* _Problem to solve_: Only lines that contain the string "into" should be returned from the material below.

* _The records_:
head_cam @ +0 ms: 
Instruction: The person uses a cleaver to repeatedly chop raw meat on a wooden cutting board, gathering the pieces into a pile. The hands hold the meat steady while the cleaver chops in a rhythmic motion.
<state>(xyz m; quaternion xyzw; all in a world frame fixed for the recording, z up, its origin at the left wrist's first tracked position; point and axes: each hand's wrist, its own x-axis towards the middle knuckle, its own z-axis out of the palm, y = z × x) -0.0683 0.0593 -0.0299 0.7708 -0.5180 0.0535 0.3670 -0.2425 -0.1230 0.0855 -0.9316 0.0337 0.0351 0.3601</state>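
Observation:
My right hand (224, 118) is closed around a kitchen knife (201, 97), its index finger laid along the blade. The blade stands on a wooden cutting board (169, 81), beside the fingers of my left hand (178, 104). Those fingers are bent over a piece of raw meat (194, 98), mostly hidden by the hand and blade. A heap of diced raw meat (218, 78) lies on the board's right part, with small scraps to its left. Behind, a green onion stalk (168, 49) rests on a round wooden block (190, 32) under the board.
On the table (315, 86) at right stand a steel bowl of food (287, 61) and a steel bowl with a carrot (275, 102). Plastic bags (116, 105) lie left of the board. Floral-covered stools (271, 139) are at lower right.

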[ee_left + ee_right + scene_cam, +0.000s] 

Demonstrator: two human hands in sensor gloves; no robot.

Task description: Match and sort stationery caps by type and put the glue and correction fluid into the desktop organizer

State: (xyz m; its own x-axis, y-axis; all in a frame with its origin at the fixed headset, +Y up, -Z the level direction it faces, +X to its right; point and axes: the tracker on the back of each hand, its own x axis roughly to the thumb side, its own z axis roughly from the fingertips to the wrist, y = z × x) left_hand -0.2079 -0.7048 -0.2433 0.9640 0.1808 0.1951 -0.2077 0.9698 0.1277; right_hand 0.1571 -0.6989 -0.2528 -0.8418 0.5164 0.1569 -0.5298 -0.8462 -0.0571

* _Answer for the task_:
Instruction: The person uses a cleaver to repeatedly chop raw meat on a wooden cutting board, gathering the pieces into a pile. The hands hold the meat steady while the cleaver chops in a rhythmic motion.
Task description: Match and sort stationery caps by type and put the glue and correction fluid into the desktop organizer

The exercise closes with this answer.